TUSCALOOSA — Alabama coach Nick Saban says often he doesn’t like to compare teams, but he seems willing to make an exception with regard to the 2012 Tide vs. the 2010 version.
He said during preseason he hasn’t seen the problems that infected the 2010 squad bother the current Crimson Tide: “This team seems to be less affected by the previous year. ... They’re not really the 2010 team.”
If Alabama isn’t, then now is the time to prove it as the Crimson Tide (5-0) prepares to travel to Missouri (3-3) for the first time since 1978. Just like after five games in 2010, Alabama is hitting the road as the unbeaten and overwhelming No. 1-ranked team in the country in both major polls.
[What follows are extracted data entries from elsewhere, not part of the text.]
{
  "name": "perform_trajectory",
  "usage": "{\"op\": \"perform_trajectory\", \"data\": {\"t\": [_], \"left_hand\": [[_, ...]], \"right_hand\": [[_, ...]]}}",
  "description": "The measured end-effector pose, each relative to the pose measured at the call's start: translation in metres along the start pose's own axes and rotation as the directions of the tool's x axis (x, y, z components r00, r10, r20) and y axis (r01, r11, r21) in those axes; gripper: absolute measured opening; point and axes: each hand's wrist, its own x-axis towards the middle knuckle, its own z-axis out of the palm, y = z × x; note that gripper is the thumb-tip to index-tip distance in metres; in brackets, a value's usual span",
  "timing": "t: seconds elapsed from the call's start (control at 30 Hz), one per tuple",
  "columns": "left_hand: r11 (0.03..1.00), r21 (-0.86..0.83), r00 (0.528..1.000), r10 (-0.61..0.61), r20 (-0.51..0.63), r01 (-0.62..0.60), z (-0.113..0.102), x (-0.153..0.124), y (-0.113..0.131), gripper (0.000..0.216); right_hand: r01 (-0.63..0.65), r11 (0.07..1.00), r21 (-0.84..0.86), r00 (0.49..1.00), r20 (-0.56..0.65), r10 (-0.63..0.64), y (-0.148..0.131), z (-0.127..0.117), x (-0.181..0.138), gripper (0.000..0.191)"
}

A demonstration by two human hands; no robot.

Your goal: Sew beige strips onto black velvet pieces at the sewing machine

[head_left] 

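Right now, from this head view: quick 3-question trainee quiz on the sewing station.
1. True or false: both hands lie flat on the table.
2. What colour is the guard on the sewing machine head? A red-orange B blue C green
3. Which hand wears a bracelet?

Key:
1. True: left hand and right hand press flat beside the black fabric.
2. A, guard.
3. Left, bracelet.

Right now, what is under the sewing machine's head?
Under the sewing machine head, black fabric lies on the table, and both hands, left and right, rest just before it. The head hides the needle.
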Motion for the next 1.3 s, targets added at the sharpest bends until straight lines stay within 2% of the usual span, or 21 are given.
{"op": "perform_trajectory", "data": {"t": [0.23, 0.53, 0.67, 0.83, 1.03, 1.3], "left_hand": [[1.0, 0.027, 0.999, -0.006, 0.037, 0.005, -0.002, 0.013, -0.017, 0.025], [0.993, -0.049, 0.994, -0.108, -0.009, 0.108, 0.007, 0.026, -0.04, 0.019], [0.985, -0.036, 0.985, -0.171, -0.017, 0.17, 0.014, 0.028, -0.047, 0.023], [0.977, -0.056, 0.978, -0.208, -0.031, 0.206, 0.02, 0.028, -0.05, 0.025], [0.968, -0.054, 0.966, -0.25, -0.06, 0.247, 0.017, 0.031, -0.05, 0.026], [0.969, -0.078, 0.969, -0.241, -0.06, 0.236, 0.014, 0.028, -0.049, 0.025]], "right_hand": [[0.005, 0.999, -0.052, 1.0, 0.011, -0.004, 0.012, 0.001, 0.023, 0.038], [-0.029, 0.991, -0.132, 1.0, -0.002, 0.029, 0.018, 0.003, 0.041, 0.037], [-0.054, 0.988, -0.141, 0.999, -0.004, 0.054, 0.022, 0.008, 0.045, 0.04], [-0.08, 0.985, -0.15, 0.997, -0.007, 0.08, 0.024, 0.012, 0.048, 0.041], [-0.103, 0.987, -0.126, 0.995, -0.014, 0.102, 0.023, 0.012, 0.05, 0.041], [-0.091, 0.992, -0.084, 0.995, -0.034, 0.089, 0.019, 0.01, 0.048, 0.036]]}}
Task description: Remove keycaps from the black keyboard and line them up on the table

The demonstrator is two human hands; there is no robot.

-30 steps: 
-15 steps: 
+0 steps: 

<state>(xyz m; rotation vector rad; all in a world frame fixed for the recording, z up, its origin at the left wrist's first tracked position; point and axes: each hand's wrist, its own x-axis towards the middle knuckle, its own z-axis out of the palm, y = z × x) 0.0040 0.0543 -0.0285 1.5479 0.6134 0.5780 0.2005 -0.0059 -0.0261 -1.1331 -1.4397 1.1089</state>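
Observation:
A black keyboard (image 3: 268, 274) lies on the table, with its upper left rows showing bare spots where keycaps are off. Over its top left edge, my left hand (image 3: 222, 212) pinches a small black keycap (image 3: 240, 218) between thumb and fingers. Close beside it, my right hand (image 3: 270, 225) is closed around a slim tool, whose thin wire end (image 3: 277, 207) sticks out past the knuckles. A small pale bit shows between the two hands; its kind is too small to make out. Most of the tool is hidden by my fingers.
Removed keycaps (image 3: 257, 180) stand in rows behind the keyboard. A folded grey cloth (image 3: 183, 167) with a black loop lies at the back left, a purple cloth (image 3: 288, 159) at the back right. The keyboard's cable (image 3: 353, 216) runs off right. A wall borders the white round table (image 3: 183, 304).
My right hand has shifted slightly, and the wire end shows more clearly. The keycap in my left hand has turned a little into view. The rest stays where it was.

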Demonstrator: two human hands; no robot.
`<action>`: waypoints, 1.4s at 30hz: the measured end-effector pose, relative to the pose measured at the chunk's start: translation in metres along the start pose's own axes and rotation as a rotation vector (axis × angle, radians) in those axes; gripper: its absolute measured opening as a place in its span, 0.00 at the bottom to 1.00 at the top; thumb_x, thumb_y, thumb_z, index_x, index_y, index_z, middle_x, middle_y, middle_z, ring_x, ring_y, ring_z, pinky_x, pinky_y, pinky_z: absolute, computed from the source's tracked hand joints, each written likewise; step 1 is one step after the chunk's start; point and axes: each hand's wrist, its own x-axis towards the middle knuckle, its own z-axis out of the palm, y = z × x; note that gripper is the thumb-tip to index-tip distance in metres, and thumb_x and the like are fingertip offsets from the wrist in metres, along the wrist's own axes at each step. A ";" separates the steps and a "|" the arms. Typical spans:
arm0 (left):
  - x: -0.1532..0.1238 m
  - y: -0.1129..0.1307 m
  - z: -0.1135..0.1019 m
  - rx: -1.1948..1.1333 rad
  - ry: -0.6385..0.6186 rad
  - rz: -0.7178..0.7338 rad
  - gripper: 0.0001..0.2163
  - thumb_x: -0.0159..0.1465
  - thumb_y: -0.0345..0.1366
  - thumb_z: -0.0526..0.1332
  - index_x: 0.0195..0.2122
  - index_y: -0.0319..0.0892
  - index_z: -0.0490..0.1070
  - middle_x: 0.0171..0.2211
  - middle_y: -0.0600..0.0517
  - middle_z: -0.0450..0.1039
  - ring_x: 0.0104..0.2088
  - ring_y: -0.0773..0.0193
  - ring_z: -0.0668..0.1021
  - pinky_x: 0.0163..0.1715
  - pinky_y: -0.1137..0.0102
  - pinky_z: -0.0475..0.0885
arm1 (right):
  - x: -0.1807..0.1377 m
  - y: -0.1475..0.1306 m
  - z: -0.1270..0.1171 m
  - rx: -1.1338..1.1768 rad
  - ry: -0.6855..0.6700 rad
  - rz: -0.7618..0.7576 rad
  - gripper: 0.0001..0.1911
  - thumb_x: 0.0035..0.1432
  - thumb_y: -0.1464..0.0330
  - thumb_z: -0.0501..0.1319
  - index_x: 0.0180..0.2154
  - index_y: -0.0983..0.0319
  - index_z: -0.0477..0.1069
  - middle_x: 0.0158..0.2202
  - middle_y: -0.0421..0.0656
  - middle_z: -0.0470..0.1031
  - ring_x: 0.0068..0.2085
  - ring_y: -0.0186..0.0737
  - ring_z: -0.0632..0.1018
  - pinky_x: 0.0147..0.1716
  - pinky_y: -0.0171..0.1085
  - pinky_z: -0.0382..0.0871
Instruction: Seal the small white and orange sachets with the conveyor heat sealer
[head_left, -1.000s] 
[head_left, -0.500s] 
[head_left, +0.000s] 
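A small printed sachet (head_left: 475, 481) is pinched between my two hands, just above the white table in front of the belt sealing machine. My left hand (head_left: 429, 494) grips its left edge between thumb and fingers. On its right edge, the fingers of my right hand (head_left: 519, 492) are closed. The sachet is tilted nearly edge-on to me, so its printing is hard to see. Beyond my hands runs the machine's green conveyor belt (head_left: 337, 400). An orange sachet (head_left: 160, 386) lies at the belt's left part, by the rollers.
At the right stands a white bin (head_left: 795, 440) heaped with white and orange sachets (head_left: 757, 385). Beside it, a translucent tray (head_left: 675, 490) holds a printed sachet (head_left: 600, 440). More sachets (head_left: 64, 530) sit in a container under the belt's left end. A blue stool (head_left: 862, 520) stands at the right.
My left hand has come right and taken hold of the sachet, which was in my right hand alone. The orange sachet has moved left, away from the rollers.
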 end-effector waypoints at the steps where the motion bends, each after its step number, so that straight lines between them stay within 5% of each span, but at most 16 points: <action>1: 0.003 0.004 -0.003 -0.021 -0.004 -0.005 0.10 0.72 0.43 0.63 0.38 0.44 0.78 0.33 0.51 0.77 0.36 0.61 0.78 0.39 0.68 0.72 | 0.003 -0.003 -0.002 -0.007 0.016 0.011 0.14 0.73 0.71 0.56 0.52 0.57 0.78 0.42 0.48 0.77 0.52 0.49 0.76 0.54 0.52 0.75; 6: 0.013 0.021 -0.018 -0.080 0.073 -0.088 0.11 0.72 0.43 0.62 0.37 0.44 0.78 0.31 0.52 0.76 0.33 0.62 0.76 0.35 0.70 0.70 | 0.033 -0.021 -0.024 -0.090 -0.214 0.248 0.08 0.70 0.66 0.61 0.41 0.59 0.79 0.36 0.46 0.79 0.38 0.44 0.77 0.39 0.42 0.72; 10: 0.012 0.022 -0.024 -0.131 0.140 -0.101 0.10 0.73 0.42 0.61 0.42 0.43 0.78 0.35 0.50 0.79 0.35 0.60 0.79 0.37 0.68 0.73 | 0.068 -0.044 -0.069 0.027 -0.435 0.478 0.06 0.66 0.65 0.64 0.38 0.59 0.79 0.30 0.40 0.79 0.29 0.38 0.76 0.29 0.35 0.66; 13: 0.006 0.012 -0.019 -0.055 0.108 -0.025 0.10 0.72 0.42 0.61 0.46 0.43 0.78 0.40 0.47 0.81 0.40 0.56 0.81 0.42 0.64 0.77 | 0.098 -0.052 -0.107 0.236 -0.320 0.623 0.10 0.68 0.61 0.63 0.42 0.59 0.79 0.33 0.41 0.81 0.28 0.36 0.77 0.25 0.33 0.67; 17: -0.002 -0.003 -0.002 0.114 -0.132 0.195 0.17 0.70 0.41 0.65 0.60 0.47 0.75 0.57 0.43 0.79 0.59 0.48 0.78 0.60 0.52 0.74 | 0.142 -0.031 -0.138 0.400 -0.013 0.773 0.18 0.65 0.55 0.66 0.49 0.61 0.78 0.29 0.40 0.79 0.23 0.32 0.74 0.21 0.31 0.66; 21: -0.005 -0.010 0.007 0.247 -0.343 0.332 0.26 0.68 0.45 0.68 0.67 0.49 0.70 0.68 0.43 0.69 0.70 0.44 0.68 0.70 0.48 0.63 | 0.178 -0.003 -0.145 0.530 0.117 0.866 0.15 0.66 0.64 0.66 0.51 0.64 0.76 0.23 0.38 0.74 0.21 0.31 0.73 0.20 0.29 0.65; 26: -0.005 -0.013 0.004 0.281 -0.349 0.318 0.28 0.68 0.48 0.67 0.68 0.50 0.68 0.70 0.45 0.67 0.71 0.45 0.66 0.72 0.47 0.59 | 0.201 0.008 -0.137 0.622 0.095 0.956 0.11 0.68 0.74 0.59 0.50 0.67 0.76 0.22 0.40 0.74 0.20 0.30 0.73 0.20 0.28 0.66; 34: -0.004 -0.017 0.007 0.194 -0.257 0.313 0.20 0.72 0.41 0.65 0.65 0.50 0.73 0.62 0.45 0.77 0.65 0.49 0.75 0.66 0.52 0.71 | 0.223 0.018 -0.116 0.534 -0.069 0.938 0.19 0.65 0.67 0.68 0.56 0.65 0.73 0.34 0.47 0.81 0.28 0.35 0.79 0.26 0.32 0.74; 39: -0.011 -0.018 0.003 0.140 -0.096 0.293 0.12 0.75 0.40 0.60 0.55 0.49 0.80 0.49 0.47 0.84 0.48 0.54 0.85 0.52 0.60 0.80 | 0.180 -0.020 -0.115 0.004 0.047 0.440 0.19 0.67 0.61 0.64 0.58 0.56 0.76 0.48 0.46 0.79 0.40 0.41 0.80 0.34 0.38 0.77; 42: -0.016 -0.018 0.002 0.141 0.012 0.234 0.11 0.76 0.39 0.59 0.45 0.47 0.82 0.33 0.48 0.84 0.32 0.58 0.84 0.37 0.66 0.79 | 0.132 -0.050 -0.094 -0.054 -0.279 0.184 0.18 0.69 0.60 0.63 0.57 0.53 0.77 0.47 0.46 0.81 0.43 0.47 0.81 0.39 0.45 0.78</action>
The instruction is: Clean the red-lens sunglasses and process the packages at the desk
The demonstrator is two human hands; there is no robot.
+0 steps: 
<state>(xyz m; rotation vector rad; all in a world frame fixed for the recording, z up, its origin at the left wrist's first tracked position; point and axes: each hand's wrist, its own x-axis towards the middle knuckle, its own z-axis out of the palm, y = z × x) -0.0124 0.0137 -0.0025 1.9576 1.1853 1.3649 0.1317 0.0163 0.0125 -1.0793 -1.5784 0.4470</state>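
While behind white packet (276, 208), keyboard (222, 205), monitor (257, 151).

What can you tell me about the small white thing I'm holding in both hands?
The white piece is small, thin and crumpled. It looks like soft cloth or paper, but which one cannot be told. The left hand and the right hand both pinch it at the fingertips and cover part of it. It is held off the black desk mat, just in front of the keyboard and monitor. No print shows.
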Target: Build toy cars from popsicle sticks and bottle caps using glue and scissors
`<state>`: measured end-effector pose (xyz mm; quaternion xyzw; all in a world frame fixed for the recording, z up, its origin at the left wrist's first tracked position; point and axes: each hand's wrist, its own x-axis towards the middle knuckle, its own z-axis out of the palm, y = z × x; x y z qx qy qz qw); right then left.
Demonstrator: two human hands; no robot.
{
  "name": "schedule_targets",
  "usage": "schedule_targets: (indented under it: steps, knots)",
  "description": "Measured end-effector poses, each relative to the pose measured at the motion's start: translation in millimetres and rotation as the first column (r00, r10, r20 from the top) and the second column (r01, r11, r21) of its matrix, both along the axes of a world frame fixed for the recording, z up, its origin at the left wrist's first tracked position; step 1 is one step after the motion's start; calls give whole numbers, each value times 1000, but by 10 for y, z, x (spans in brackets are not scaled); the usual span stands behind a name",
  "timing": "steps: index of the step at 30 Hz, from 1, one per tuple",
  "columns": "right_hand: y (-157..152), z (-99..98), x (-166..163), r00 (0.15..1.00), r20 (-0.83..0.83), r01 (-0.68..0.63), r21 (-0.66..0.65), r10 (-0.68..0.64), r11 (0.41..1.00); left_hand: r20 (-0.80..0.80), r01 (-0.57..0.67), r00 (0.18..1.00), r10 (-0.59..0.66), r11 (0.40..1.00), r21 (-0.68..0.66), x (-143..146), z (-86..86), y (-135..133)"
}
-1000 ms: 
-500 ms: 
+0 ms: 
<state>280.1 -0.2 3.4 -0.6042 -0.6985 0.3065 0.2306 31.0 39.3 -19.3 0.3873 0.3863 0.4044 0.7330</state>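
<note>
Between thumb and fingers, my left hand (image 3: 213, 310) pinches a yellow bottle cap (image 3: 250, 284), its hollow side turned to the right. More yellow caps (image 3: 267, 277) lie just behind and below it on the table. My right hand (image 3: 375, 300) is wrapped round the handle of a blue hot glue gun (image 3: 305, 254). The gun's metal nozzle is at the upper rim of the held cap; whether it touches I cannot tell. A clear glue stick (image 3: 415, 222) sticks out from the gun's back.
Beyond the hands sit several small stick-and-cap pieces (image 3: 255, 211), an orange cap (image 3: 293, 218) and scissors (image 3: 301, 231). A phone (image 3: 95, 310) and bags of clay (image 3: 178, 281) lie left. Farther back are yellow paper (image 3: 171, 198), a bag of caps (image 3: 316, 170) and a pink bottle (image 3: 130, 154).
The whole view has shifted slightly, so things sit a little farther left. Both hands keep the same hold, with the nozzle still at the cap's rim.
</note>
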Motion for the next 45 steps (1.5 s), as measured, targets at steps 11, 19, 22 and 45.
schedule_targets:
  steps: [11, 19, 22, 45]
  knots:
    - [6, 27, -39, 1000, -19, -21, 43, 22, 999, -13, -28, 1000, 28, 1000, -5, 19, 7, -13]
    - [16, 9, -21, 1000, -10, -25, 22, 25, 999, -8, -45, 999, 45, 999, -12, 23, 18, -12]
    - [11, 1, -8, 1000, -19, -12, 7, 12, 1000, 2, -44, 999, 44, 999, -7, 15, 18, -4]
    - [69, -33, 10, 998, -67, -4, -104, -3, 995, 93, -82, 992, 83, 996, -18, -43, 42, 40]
The Tide is favored by 21½ points.
“This time of the season, if the season matters to you, now is the time to show the incentive you have to get excited about the opportunities you’ve created for yourself,” Saban said. “Great competitors care about how they perform.”
In 2010 at this point in the season, it was South Carolina, a 6½-point underdog, that snagged the 35-21 upset and knocked the Crimson Tide down the rankings, on its way to a 10-3 record.
Don’t think Alabama doesn’t recall that, especially after a weekend in which nine of The Associated Press’ Top 25 teams lost.
“I think what this weekend proved is the only thing predictable about college football is its unpredictability,” Saban said.
Plenty of Alabama players watched the weekend action, and by Monday, the party line was this: Don’t worry, we know it could happen to us, too.
“We take it as a wake-up call to us that anyone can be beaten. If we don’t bring our A Game and be ready for everybody every week, we could end up in the same boat,” Alabama linebacker C.J. Mosley said.
For Saban, the solution to the upset bug is obvious.
“The key to the whole thing is consistency in performance, having a group of players that is committed to doing the things they need to do to play the game at a high standard and a high level all the time regardless of the circumstance or situation,” said Saban, who has had two Alabama teams go unbeaten in the regular season and one that lost one game.
Judging by Monday’s practice, Saban appeared to be getting the consistency he wanted. If he’s upset, he tends to unload during the period when the defensive backs practice their formations that include five or six of them on the field at once. On Monday, Saban seemed calm and composed, as the secondary went through its coverage work.
But Mosley said the players aren’t completely sure if Saban will apply the heat this week.
“Maybe, maybe not,” he said, smiling. “Sometimes you don’t know what to expect from him.”
He added, “But I’m pretty sure he’s going to bring some fire to the team.”
Maybe the most thoughtful, long-range consideration among Alabama players who spoke to reporters Monday came from senior guard Chance Warmack, who is known as a soft-spoken guy with a gentle sense of humor.
He isn’t looking just at Saturday’s game at Missouri but the next month. After Missouri, Alabama travels to Tennessee, hosts Mississippi State and then visits LSU for a rematch of last season’s BCS National Championship Game, which the Tide won.
“Honestly, we haven’t reached a point yet where we defined who we are,” he said. “I think we’re getting to that point this month in October what we actually are as a team, finding an identity for ourselves. As the months get longer, we’re going to have an identity for our team.”